Use semantic versioning where practical:

  • PATCH for documentation, metadata, or non-breaking clarification.
  • MINOR for additive, backward-compatible fields or rules.
  • MAJOR for breaking schema, meaning, or compatibility changes.

Use these statuses:

  • draft
  • review
  • approved
  • deprecated
  • retired

Target Guidance

Keep target work separate from canonical contracts.

When the user requests a platform implementation, place guidance or generated artifacts under the relevant target folder:

  • targets/fabric/
  • targets/databricks/
  • targets/snowflake/
  • targets/dbt/
  • targets/kafka/
  • targets/api/

Target files may define type mappings, naming conventions, deployment patterns, table or view generation, model generation, topic or schema generation, API schema generation, and semantic model guidance.

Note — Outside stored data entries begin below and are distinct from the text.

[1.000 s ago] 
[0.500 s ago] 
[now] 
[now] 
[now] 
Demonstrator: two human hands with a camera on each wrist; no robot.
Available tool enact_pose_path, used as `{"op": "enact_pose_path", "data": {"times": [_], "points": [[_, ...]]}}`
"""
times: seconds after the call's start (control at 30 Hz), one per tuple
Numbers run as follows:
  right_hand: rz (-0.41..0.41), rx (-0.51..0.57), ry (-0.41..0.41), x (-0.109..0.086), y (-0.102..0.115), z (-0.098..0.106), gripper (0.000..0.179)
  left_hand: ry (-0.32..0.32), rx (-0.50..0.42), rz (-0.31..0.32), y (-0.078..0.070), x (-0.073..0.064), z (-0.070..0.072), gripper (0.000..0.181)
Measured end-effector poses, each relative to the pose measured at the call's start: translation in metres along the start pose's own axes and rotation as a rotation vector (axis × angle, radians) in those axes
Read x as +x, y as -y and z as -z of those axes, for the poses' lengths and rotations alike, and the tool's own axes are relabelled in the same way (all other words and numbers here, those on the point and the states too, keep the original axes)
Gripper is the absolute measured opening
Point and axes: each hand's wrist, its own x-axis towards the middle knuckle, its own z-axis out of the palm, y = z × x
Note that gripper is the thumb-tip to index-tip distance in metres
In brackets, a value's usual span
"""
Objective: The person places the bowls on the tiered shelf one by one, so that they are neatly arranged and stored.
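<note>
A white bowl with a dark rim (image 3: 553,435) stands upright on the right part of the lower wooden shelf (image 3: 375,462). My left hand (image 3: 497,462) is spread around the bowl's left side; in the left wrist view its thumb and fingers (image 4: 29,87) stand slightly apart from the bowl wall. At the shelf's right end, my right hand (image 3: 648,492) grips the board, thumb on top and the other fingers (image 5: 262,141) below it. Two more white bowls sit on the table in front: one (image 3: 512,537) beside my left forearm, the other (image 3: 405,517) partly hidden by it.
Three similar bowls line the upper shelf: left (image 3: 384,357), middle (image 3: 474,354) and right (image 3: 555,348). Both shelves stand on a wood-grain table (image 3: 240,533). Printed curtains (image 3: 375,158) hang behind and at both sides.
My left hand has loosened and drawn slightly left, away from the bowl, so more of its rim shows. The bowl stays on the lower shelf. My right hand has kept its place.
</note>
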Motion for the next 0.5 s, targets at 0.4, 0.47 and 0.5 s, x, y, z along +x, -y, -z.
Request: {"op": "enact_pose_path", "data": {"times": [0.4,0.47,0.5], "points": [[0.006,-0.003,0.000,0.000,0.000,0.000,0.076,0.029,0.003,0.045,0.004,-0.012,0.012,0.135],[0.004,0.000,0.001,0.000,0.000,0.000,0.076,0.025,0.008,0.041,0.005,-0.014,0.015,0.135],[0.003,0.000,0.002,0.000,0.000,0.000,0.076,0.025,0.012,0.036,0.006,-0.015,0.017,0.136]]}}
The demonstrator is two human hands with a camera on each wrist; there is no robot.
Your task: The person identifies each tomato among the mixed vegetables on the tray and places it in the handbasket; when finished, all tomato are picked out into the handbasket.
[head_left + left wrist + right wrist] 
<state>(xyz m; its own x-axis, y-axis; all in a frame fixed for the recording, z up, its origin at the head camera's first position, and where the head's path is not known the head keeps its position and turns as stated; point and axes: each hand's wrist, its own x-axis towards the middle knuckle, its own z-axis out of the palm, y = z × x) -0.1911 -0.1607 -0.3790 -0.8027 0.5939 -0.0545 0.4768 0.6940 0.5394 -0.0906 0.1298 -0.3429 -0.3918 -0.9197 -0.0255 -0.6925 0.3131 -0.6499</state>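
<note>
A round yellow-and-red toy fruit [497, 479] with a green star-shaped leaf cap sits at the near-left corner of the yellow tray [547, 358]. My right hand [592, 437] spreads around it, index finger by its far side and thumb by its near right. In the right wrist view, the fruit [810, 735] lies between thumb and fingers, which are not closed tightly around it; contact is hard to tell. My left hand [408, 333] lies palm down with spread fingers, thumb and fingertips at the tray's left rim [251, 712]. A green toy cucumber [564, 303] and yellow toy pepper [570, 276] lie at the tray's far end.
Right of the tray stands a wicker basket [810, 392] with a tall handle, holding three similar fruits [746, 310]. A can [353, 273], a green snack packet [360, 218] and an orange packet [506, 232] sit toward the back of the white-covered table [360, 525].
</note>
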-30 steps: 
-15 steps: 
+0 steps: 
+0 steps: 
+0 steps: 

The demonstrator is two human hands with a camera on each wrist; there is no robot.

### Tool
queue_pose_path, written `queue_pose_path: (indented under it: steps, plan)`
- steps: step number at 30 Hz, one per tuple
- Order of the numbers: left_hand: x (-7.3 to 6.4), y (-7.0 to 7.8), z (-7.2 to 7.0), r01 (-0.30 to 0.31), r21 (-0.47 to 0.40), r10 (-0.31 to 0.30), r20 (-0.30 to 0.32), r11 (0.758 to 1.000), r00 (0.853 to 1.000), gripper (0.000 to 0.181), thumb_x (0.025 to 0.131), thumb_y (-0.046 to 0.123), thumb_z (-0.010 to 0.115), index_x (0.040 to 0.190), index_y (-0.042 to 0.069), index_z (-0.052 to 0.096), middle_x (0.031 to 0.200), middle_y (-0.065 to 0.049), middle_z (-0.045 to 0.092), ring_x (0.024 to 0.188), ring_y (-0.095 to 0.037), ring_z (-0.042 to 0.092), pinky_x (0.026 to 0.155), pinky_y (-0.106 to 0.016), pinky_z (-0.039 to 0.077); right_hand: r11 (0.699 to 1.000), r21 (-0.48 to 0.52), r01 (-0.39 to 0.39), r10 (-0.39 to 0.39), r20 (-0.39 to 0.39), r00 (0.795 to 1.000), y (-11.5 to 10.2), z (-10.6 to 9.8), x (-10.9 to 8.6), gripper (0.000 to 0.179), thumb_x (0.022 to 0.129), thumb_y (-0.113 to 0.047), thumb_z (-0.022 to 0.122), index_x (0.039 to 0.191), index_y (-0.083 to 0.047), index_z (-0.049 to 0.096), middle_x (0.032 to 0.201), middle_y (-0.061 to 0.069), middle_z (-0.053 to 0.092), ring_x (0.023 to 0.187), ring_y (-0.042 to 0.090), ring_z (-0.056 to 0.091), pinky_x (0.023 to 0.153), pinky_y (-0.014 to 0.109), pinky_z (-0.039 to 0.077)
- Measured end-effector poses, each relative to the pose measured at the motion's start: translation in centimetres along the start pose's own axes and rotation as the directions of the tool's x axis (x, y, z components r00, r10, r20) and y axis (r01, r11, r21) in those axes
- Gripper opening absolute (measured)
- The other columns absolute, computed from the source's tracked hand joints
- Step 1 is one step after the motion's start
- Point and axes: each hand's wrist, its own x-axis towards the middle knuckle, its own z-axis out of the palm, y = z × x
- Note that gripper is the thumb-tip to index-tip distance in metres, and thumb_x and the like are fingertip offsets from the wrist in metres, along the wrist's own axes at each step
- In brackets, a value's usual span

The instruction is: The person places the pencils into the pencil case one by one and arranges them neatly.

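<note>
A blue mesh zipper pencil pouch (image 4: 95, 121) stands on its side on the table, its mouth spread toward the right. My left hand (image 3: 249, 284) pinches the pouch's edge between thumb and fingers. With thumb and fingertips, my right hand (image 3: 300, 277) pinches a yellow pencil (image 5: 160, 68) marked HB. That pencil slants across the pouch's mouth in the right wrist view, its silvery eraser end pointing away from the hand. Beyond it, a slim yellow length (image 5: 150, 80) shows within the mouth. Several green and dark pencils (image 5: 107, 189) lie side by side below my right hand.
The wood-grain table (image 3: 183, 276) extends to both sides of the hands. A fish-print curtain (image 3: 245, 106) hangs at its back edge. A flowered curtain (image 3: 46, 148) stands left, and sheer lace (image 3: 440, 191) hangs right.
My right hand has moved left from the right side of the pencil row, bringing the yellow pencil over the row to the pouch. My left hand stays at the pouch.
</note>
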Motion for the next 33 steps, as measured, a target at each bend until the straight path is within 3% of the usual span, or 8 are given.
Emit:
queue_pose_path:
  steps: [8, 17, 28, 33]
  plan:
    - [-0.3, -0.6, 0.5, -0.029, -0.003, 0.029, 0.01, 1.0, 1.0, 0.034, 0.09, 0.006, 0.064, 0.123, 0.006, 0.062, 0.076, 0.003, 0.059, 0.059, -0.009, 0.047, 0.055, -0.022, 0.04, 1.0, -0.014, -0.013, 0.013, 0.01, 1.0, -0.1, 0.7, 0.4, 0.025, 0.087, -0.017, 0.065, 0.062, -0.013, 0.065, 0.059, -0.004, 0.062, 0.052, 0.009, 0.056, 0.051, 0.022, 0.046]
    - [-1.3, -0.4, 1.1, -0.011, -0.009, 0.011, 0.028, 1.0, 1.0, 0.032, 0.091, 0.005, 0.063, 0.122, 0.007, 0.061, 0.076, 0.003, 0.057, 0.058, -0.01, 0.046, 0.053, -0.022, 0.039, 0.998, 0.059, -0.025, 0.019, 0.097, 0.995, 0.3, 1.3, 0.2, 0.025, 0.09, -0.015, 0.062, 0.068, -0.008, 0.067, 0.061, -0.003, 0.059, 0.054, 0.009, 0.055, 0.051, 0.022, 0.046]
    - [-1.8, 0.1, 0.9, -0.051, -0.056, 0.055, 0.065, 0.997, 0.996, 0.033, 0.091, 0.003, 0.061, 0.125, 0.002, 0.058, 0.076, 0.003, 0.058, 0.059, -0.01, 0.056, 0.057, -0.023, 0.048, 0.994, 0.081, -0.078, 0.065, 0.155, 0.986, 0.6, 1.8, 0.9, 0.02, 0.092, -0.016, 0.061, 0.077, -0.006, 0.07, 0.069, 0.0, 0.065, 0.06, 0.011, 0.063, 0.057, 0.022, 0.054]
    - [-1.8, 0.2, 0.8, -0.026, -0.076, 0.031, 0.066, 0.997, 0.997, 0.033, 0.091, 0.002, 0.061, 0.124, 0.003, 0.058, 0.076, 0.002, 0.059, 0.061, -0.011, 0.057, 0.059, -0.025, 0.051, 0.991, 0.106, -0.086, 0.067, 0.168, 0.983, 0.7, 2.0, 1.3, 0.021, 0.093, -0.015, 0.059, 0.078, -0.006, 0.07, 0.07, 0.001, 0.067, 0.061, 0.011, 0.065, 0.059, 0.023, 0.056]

Target files must not change canonical business meaning.

Contribution Workflow

When adding or changing contracts:

  1. Read the relevant README files.
  2. Inspect nearby contracts for local conventions.
  3. Check applicable patterns and design decisions.
  4. Make the smallest coherent contract change.
  5. Add or update design rationale when the model boundary matters.
  6. Add or update glossary terms when terminology would otherwise be ambiguous.
  7. Keep private research and external provenance out of committed files.
  8. Validate ODCS files before finishing when validation tooling exists.
  9. Summarize changes by business behavior, not by source inspiration.

If validation tooling does not exist yet, do a manual structural review and state that automated validation was unavailable.